Healing Practices

Hip reconstruction:

'Peri-Acetabular Osteotomy'

March 2015

👆🏽Meet Rhonda - that's my hip's name! Yoga facilitated a rapid and successful recovery for me from wheelchair to Standing Bow Pulling Pose after a major hip reconstruction surgery in 2015.

Prior to surgery, living in Bend, Oregon you could find me on any given day rock climbing, backcountry snowboarding, running, cycling, and filling the gaps with my daily yoga practice. I was young, healthy and what I thought was invincible. 

In 2014, while running I started having shooting pains in my lower back quickly escalating to severe hip pain. I went from long endurance runs to bedridden in the blink of an eye. Everything hurt. My whole life came to a debilitating halt. 

Five visits with five different orthopedic surgeons later and they all agreed—I needed a Peri-Acetabular Osteotomy. In 2015, at the age of 32, I underwent a massive pelvic reconstruction surgery to preserve my failing hips from a genetic abnormality of the hip socket called hip dysplasia. 

They cut all the way through my pelvis in five spots (think chisel and saw), they rearranged the bones, and screwed my pelvis back together. They built me a hip socket that was otherwise too shallow to support the head of my femur bone. My pelvis now looked like a jigsaw puzzle. 

My surgeon told me I wouldn’t be able to do much yoga anymore. Or rock climb. Or run. I was completely devastated at this news. I went through all the emotions imaginable from fierce determination - to completely exhausting anxiety attacks. 

For about four months before the operation my hips were rapidly deteriorating to the point where I had excruciating pain in everything I did. I couldn’t walk anymore—and the 26&2 yoga seemed impossible.  I was lost. For the first time, I stopped my yoga asana practice because it was far too painful.  I quickly realized that everything you do is attached to your pelvis—from breathing, to walking, to lifting your arms.

I craved the healing yoga can provide but couldn’t figure out how to get through class. I was encouraged to try my postures in a chair because I wasn’t able to stand.  In the chair I was able to take the pressure off my hip joints, and mimic the movement of the spine which gave me the benefits. It felt bizarre, and awkward, but it worked! It was working!!! The pain wasn’t so intense. 

I kept up my yoga practice in a chair until the day before surgery. After the operation I had to wait eight weeks to return to yoga while my incision healed. I was completely non-weight bearing during this time. Most of this two months was spent in a hospital bed re-learning how to walk, and rebuilding a pelvis. 
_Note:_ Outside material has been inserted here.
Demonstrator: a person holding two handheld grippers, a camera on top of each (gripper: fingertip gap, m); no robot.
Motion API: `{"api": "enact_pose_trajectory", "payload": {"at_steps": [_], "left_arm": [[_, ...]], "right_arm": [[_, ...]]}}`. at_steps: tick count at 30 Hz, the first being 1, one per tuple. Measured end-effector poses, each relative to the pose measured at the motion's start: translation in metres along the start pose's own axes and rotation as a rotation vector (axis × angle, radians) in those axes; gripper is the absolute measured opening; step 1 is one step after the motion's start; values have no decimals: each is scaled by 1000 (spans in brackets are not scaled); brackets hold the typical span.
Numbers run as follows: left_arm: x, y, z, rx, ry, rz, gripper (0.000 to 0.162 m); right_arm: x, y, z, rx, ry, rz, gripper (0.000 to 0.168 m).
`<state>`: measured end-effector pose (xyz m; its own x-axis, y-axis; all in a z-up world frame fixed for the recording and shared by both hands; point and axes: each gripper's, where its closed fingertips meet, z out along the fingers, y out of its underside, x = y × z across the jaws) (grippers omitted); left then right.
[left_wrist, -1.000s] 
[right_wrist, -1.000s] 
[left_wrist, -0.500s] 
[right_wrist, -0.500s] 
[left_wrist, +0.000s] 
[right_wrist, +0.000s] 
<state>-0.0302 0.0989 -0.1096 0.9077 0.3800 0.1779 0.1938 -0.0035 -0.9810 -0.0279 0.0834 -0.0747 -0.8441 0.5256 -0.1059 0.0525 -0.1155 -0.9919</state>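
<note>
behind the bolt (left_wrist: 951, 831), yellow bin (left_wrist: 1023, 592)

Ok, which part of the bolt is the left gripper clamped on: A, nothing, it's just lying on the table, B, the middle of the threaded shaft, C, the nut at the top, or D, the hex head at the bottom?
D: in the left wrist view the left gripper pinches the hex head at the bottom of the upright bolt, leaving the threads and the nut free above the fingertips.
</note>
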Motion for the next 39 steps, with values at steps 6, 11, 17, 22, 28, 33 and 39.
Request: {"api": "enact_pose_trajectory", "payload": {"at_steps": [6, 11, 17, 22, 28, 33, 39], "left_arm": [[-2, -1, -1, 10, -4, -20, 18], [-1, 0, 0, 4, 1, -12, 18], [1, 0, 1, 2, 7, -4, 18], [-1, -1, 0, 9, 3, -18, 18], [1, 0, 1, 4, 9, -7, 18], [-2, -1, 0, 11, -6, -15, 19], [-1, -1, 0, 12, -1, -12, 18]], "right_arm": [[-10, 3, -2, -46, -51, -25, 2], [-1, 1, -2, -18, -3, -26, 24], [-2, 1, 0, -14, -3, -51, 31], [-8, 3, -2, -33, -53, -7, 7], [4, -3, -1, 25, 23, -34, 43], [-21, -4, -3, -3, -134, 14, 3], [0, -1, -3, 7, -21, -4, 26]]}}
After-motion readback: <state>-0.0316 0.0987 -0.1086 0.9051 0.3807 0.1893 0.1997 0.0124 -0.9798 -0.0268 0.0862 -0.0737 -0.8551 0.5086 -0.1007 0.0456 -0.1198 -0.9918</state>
At eight weeks after surgery I walked in to the yoga room on crutches, laid my mat down, set up my all-too-familiar chair, and went one breath at a time. 

I was scared for my first class back. I had been practicing yoga for eight years prior to this mess—yet my body felt so unfamiliar. How was I going to feel? 

That first class I spent the whole time trying to breathe slowly and survive. Fighting back tears for 90 minutes is EXHAUSTING. 

My world had suddenly shifted and rather than any attachment to the physical outcome of a posture—or what it looked like - I was discovering more about the power of thought, and the endless transformations that this yoga offers. 

I kept coming back. Every day my range of motion increased, anxiety started slipping away, the pressure in my hip joints lessened, my six inch scar healed up perfectly, my damaged nerves from the invasive surgery were firing back to life, and I could stand aid-free.  My livelihood was returning. 

I slowly graduated myself out of the chair after several months of hard work. In class I gained the muscle strength and confidence I needed to carry on with my day to day life. As they say, the yoga begins when you leave the classroom. 

After being told I wouldn’t be able to return to the activities I loved after the surgery—yoga included—I faced a downward spiral of emotions.  It took me a while, but eventually it became very clear they were wrong.  I was coming back even stronger - quick bone growth, return of hip mobility, and so on. 

The 26&2 yoga sequence played an enormous role in where I am today.  I am living, walking proof of these transformational benefits in action. Yoga is an investment in your health and vitality. You never know when you’ll need it. 

You are not stuck in an injury, or a certain body, or a certain mental state. Changes don’t happen overnight. The secret to your future is hidden in your daily routine.